I find that the feminist blogs cited here are good for one thing only, takling about the rights of bio women and reinforcing dualistic (and some might argue classically patriarchial) notions of gender. Sally, your point about hate speech being tolerated is right on. I have read stuff about disability and gender on feminist blogs that make my jaw drop. What will forever escape my understanding is how these people don't get that this is about THEM as much as anyone, and how they can manage to see the connections between oppression based on gender and oppression based on race, but so easily see disability rights as a series of unique, tragic stories.
I started the thread at Alas and most of the commenters are driving me crazy. I didn't give a detailed explanation as to why I opposed this "treatment," but at this point, the thread has gotten so out of hand I got tired of reading comments. Lyndsay Byerstein was the most recent one who ticked me off....
Out of all of the comments I venture to say there are only about 5 of us against this. It's depressing.
Well, what can you expect? Most of those so-called "progressives" were cheering on the court-order dehydration (murder) of Terri Schiavo because of their own disability prejudices.
They will NEVER get it about this issue, that human rights exists irrespective of one's physical and cognitive status.
Great comments thread, and great post of today, blue. One good thing to come out of this for me is meeting amazing bloggers I hadn't encountered before, like Wheelchair Dancer, Ballastexistenz and others who have commented here. Rock on, all of you. The line that sums it up for me is something I got from Ballastexistenz's comment on Alas, something like, "It's not about 'disability', it's about oppression." YES.
Heart
Rachel: This comment takes the cake for me as most offensive thus far. Nice to know people with developmental disabilities have no autonomous rights and are subhuman.
Gah.
- matttbastard
"The parent's blog is not just a defense of their own decisions, it is a sales pitch of a sort for other parents."
I got that feeling too -- and that if other parents did it, it would help them justify their own actions.

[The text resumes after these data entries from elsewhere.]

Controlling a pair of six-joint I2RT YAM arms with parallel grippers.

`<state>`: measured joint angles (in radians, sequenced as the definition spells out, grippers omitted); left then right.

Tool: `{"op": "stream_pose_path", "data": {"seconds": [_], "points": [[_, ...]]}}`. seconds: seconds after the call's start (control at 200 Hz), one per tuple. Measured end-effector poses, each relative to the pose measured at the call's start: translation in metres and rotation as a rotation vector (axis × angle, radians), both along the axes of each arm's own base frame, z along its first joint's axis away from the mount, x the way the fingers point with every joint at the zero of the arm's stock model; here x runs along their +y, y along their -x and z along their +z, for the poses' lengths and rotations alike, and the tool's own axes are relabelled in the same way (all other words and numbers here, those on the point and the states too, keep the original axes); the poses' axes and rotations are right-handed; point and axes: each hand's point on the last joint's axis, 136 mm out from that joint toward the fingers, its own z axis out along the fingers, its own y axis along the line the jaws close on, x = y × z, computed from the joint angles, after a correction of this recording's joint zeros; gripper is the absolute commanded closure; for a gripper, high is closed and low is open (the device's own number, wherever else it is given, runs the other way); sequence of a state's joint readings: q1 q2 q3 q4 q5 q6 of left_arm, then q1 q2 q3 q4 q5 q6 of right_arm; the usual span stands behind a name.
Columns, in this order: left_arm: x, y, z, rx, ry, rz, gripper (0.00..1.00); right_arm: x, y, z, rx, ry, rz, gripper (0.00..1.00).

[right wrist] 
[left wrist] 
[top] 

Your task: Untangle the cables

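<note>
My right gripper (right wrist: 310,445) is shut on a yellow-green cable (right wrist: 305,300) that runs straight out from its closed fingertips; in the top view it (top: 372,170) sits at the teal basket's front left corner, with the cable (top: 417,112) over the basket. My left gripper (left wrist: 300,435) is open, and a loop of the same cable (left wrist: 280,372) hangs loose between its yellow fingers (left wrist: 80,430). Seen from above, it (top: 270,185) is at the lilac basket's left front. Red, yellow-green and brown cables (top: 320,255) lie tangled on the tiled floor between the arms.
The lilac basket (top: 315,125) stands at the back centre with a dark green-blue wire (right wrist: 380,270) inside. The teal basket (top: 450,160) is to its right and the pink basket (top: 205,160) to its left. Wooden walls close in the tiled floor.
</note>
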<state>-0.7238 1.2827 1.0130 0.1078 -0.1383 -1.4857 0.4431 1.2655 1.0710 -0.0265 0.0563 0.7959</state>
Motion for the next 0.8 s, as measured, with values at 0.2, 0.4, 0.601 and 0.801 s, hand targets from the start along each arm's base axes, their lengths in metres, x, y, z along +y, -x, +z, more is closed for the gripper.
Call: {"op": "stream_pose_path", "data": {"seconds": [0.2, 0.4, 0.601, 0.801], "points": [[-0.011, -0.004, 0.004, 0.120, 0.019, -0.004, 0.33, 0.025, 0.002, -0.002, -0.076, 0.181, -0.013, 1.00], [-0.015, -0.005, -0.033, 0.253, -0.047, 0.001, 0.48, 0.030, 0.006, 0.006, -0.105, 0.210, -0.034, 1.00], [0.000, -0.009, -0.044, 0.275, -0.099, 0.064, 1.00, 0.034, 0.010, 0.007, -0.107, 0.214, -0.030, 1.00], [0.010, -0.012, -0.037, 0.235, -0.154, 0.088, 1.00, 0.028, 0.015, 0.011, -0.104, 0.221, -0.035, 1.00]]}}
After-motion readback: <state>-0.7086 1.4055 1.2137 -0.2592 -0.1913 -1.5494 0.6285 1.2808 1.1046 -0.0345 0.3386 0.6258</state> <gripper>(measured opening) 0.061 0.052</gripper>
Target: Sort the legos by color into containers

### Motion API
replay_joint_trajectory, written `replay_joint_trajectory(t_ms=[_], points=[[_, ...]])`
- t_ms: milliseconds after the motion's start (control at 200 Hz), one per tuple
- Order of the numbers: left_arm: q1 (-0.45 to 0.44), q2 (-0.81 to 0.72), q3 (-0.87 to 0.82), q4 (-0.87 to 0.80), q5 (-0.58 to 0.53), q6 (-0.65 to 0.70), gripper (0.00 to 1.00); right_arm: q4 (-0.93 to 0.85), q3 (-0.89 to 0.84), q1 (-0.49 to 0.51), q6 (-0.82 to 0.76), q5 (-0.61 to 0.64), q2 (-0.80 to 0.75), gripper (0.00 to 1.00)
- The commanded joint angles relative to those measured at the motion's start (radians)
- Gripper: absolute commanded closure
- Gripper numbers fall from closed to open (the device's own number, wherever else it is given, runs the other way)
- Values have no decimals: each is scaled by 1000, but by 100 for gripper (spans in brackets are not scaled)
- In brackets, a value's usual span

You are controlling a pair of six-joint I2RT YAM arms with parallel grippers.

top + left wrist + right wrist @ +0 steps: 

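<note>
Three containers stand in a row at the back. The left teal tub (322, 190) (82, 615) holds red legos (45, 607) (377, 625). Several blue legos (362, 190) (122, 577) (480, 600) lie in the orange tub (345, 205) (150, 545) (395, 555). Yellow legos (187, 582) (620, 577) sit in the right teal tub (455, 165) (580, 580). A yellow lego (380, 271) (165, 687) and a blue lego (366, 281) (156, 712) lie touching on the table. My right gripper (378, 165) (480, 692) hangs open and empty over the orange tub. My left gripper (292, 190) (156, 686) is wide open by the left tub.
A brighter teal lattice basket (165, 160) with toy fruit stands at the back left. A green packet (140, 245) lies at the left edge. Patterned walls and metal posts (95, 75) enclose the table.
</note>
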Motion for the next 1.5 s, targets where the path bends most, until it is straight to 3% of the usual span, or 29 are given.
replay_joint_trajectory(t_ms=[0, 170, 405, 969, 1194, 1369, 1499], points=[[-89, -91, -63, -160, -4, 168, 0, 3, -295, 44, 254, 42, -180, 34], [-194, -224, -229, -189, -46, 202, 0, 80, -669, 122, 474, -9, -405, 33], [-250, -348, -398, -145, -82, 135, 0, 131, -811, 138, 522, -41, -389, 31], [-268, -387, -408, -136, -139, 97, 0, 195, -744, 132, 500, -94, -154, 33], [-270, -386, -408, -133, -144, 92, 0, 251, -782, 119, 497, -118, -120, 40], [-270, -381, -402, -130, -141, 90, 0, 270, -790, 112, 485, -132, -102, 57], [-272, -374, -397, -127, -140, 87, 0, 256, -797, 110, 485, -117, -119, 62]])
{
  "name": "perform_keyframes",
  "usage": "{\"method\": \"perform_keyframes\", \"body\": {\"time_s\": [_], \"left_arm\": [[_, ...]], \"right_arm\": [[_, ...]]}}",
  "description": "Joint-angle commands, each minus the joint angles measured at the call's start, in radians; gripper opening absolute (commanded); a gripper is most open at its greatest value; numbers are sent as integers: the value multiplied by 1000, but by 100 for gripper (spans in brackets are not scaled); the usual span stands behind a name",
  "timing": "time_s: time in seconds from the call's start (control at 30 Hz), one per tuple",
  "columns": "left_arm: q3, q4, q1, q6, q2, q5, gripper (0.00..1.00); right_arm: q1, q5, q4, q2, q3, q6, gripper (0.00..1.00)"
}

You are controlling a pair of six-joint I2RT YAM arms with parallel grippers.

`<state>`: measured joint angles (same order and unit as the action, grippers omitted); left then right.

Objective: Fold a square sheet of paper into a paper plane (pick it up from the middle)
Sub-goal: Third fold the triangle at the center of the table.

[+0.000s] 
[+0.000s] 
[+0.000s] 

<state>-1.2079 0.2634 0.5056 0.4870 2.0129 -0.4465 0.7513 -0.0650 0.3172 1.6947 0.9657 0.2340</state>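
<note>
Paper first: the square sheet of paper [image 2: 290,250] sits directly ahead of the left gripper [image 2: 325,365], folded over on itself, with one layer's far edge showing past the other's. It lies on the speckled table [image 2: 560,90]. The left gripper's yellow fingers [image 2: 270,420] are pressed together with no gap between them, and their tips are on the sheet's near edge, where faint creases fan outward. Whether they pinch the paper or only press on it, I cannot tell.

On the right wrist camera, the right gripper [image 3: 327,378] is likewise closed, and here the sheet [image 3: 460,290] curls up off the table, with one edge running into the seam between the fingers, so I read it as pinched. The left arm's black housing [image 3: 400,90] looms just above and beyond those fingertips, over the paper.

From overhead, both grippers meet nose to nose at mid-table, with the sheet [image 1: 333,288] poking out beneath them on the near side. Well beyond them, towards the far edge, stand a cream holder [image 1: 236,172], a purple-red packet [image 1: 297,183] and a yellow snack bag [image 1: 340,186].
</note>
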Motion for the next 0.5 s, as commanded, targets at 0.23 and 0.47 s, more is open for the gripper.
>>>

That's just it, Liz. If they had said on thie blog that this was an agonizing decision and they still don't know if it was the perfect choice, but that they didn't know what else to do -- well, there ould be somewhere conversationl to go with that. A place we need to go for all the parents who lack rsources. Instead they say that they did not agonize over these particular choices and are absolutely confident they've done exactly the right thing. And they encourage other parents to follow suit.